■ What the exercise asks
Please return the lines of the data below, word for word, from the first line through the line containing "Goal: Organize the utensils".

■ Records from a data source
· · · ·
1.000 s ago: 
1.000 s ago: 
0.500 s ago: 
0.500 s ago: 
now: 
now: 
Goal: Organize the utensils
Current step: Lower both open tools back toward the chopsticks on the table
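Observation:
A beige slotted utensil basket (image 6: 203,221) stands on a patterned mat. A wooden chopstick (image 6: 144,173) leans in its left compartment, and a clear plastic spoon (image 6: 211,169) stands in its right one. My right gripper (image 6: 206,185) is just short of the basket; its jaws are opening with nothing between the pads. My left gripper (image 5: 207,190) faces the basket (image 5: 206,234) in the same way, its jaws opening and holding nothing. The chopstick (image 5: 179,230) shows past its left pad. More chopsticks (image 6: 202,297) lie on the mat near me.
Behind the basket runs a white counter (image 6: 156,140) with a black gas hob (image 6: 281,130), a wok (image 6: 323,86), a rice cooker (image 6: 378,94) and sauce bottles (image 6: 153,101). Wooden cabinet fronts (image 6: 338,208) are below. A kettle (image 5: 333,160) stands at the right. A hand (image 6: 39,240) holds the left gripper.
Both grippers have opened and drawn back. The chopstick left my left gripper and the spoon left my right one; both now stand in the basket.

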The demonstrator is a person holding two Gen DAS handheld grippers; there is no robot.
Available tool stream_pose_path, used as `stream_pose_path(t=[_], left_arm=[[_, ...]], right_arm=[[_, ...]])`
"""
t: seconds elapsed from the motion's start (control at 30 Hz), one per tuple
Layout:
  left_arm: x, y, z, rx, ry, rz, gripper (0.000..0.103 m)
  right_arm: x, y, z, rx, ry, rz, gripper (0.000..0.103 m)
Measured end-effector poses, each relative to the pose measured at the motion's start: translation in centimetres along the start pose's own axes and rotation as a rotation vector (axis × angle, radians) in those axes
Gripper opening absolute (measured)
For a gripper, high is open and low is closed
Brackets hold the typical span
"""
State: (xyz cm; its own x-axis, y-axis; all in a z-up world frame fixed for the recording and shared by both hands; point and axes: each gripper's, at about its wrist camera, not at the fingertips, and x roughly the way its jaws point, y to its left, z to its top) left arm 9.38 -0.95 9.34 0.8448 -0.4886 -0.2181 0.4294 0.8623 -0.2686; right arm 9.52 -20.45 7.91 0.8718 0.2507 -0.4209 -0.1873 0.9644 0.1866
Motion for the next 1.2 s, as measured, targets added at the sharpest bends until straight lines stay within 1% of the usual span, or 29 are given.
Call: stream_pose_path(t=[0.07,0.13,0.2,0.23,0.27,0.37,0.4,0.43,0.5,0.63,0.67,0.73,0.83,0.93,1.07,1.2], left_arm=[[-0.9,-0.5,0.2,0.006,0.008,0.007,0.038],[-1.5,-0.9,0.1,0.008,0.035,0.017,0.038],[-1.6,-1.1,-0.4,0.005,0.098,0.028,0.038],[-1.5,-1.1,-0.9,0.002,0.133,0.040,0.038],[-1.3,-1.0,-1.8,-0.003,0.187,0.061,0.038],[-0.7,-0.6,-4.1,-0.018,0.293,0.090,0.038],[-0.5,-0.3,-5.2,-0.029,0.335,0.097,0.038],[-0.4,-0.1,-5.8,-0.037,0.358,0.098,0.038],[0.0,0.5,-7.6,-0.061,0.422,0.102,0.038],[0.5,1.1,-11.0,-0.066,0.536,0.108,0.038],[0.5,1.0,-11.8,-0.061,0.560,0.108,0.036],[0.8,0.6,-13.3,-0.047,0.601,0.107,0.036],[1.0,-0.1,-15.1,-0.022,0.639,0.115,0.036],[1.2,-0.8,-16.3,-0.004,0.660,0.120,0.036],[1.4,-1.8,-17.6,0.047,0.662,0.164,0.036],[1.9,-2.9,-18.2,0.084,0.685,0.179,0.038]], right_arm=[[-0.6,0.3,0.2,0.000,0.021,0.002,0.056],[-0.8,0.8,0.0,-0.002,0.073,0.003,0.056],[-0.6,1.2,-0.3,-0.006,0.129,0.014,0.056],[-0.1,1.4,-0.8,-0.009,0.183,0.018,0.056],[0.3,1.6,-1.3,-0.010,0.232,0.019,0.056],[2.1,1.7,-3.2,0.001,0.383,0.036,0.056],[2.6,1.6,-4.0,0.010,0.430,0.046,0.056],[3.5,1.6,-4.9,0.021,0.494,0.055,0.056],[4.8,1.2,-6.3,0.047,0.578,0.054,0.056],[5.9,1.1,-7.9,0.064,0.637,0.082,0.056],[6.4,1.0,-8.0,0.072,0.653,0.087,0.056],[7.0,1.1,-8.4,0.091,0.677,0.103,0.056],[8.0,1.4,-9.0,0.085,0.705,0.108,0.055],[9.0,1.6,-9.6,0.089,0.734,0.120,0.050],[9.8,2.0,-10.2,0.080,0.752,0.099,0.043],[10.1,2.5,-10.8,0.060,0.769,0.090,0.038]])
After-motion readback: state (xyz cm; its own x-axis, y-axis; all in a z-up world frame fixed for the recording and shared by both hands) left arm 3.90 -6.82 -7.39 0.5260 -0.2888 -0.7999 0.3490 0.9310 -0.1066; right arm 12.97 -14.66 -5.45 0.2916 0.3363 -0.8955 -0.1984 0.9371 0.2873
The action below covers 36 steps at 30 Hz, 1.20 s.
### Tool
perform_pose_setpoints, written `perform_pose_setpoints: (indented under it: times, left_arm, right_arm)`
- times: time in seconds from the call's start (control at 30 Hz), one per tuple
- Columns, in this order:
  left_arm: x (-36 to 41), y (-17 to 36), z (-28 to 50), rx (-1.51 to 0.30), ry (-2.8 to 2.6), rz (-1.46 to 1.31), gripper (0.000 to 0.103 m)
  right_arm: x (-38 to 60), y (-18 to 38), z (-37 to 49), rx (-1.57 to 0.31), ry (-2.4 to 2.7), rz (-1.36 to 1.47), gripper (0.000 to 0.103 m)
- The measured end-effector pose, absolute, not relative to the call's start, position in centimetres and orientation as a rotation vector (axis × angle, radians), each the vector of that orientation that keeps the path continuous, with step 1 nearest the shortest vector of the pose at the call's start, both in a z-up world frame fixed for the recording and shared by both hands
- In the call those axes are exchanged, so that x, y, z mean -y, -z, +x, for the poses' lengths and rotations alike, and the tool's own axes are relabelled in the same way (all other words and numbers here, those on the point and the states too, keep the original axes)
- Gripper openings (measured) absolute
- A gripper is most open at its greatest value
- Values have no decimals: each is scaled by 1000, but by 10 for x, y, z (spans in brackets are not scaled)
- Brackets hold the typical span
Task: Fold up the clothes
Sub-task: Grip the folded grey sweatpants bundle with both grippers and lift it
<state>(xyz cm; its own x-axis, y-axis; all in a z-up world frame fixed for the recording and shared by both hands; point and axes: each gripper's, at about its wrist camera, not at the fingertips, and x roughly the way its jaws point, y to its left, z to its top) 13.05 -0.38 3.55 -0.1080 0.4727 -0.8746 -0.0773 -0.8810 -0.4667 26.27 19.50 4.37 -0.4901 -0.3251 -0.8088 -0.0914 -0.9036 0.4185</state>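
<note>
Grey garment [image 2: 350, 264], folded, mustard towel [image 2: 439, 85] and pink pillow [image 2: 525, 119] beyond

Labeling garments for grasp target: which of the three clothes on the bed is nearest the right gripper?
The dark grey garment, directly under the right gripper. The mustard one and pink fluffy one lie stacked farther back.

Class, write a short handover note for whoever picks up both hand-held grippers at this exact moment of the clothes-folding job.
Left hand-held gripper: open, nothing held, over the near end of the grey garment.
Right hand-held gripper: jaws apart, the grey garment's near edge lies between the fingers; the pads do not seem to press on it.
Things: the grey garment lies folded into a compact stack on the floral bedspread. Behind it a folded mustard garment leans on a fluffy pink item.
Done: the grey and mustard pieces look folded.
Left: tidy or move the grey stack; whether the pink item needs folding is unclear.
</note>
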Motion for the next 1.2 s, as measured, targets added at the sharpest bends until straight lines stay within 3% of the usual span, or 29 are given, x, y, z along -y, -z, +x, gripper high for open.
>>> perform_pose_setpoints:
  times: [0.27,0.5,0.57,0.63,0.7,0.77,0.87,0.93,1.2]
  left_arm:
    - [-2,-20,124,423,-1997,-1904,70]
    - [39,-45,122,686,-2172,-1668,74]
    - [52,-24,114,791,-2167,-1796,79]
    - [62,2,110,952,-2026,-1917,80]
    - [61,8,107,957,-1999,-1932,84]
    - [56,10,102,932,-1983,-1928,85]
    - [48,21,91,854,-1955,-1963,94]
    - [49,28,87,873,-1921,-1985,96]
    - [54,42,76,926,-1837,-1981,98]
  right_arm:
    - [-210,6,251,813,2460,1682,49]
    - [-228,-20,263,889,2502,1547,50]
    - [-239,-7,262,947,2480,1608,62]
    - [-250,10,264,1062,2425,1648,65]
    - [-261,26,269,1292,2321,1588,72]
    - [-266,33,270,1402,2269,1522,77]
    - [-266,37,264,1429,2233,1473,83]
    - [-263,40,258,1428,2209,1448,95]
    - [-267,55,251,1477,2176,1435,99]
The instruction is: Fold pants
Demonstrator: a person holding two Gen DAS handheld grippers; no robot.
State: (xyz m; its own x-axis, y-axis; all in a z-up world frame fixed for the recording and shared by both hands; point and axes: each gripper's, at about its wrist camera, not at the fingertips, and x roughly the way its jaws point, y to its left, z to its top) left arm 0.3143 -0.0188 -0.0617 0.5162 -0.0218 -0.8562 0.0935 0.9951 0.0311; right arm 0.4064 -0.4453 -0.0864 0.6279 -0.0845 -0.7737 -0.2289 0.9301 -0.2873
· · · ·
■ Written reply
1.000 s ago: 
1.000 s ago: 
0.500 s ago: 
0.500 s ago: 
now: 
now: 
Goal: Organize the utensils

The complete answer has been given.